The case has two very interesting aspects. First, from a procedural standpoint, it's the long arm of the law. Can California haul a company into one of its courts if it doesn't have an agent here and doesn't pay taxes? In the original three-judge ruling, the Ninth Circuit allowed California courts to decide cases involving a company doing business in the state via the internet, despite not having an agent here and not paying taxes in California. As noted below, that decision no longer has the force of law.
The second question before the court was the legality of Gator's pop-up advertising program that presented computer users with Eddie Bauer gift certificates when they visited an L.L. Bean website.
Instead of tackling these issues head on, the Ninth Circuit said the case is moot due to a settlement between the parties. Gator agreed to stop using pop-ups, leaving open the jurisdictional question. In the trial court below, the case was dismissed for lack of jurisdiction, and was appealed. Given today's decision on that appeal, that question remains unanswered.
Judge Fletcher and two other judges wanted to answer that question and filed a dissent. She wrote, "If we find this appeal moot, we will not be frugally guarding the scarce resources of the federal courts. Rather, we will be wasting them in a spectacular fashion."

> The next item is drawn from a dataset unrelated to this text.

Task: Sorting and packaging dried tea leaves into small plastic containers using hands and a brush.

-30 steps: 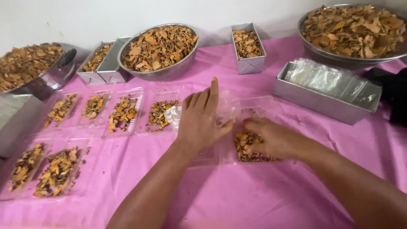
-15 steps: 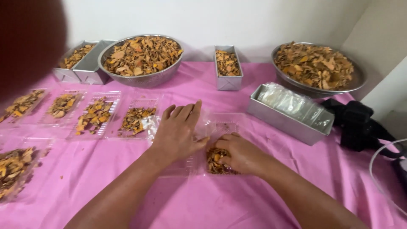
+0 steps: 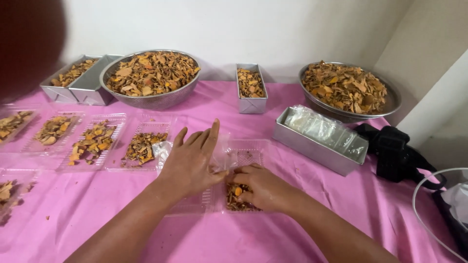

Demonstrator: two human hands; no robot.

In the first hearing on the appeal from the trial court, three Ninth Circuit judges thought that California could exercise general jurisdiction over L.L. Bean, but those "thoughts" are no longer law, having been vacated by today's en banc decision "not to decide."
We're left to wonder what will ultimately be the law in this circuit and wanting for guidance over whether California can exercise jurisdiction over companies doing business in the state via the internet.
If you were on the Court, how would you decide? Should L.L. Bean expect to be dragged from Maine into court here in California?